Bir dizi hükümlü dilekçe sundu: Goering, Hess, Ribbentrop, Sauckel, Jodl, Keitel, Seyss-Inquart, Funk, Doenitz ve Neurath - af için; Raeder - müebbet hapis cezasının ölüm cezasıyla değiştirilmesi; Goering, Jodl ve Keitel - af talebinin kabul edilmemesi durumunda idamın yerine kurşuna dizme yerine. Bu taleplerin tümü reddedildi.

Ölüm cezası, 16 Ekim 1946 gecesi Nürnberg hapishane binasında infaz edildi.

Başlıca Nazi suçlularını mahkum eden Uluslararası Askeri Mahkeme, saldırganlığı uluslararası nitelikteki en ağır suç olarak kabul etti.

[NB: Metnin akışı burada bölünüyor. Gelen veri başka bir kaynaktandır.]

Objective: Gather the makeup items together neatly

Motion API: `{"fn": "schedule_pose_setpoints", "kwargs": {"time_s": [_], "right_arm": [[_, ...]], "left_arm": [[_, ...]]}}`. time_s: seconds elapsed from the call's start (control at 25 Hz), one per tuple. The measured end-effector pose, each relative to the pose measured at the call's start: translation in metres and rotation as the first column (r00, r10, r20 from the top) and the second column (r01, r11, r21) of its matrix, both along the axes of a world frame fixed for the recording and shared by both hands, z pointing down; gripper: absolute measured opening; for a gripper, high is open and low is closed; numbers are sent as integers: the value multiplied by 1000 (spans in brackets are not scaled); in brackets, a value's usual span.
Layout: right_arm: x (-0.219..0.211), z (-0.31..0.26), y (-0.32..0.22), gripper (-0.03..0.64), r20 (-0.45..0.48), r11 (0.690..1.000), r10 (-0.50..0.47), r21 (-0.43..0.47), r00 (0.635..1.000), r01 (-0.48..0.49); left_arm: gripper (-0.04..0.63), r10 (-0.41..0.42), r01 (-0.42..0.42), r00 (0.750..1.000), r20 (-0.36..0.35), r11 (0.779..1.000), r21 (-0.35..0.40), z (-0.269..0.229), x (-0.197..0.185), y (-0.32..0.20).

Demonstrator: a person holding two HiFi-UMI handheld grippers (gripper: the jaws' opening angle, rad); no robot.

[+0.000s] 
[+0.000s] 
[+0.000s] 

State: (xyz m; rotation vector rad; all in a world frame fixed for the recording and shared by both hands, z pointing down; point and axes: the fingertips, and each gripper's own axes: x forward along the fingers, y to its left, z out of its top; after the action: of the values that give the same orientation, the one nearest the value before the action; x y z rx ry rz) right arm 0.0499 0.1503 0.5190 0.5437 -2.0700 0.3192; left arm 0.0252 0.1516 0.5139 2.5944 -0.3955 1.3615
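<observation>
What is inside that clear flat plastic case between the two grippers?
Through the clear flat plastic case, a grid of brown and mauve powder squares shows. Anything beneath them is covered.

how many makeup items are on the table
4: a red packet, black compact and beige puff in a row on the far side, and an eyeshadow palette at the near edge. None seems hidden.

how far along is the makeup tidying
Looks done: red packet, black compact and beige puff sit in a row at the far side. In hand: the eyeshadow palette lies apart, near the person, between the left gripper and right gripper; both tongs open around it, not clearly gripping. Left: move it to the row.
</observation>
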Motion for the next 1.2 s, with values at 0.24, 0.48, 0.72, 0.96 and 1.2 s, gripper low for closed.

Nürnberg duruşmaları bazen "Tarih Davası" olarak da anılır çünkü Nazizmin nihai yenilgisinde önemli bir etkisi olmuştur. Ömür boyu hapis cezasına çarptırılan Funk ve Raeder, 1957'de affedildi. Speer ve Schirach 1966'da serbest bırakıldıktan sonra hapishanede yalnızca Hess kaldı. Almanya'nın sağcı güçleri defalarca onun affedilmesini talep etti, ancak muzaffer güçler cezayı hafifletmeyi reddetti. 17 Ağustos 1987'de Hess hücresinde asılı bulundu.